JWT Decoder

Paste a JSON Web Token to read its header, payload and expiry. Decoding happens entirely in your browser — your token is never sent anywhere.

How to decode a JWT

  1. Paste your token into the box above. It decodes automatically as you type.
  2. Read the header (which algorithm signed it) and the payload (the claims — user id, roles, expiry and so on).
  3. Check the claims table to see, at a glance, when the token was issued and whether it has expired.

Decoding is not verifying

A JWT has three dot-separated parts: header.payload.signature. The first two are just base64url-encoded JSON — anyone can read them, which is exactly what this tool does. The signature is what proves the token is genuine, and checking it requires the secret (for HS256) or public key (for RS256). That verification must happen on your server. This page deliberately never asks for your key, because a decoder should never need it.

What the timestamps mean

Payloads often include iat (issued-at), exp (expiry) and nbf (not-before), all as Unix timestamps in seconds. The tool converts them to readable dates and tells you whether the token is still valid or already expired — handy when you are debugging a 401 and wondering if the token simply timed out.

Is it private and safe?

Yes — and for tokens that matters. Many online JWT tools send your token to their server to decode it, which can leak live session tokens. Toolyard decodes entirely in your browser: your token is never uploaded, logged or transmitted. Still, treat production tokens with care and rotate anything you have pasted into any website.
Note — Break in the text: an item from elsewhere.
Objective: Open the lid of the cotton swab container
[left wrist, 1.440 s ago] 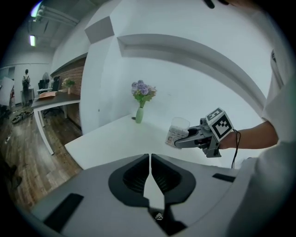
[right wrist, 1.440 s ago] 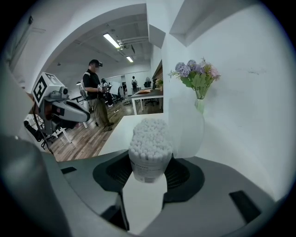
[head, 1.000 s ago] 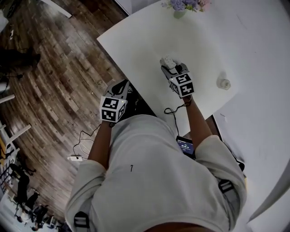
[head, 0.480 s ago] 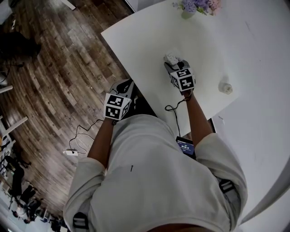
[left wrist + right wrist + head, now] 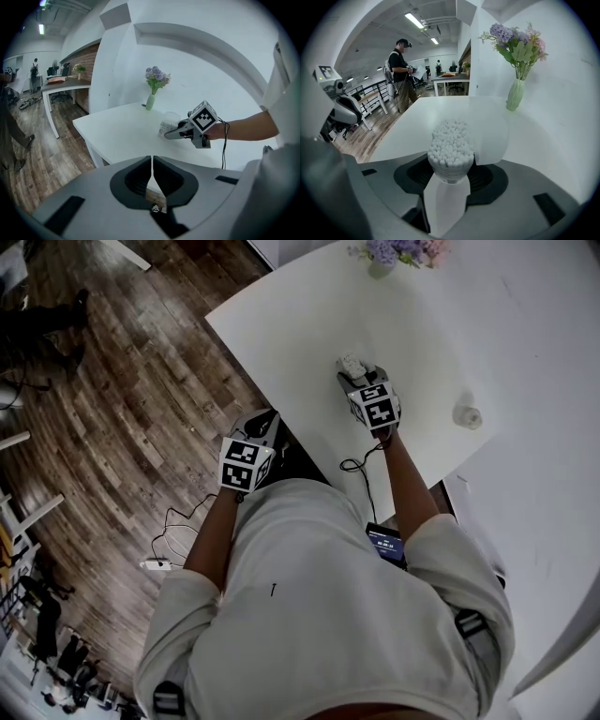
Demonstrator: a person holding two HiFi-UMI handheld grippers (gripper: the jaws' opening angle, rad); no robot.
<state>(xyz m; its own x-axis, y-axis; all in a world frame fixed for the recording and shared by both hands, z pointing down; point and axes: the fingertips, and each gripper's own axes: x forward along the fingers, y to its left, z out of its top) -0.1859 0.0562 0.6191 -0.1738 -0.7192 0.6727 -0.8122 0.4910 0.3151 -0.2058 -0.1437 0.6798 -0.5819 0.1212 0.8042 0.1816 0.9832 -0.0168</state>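
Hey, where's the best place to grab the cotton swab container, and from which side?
Grip the cotton swab container round its lower wall, coming in from the side with a jaw on each flank. It stands upright as a narrow round tub, and swab heads fill the top. The right gripper clamps it just there.

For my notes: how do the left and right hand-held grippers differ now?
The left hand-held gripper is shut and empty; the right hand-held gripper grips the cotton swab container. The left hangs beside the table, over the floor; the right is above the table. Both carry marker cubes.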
Frequently asked questions

Is decoding the same as verifying?

No. Decoding reads the header and payload. Verifying checks the signature with the key, which happens on your server — not in a decoder.

Why can anyone read a JWT?

The header and payload are base64url-encoded, not encrypted. Encoding is not secrecy — never store passwords or secrets in a payload.

Is my token sent anywhere?

Never. It is decoded in your browser and is not uploaded or logged. You can even go offline after the page loads.

What are iat, exp and nbf?

Issued-at, expiry and not-before times, as Unix timestamps in seconds. The tool shows them as dates and flags expired tokens.

Why does my token show as invalid?

A JWT needs three parts separated by dots and each must be valid base64url. A truncated or malformed token cannot be decoded.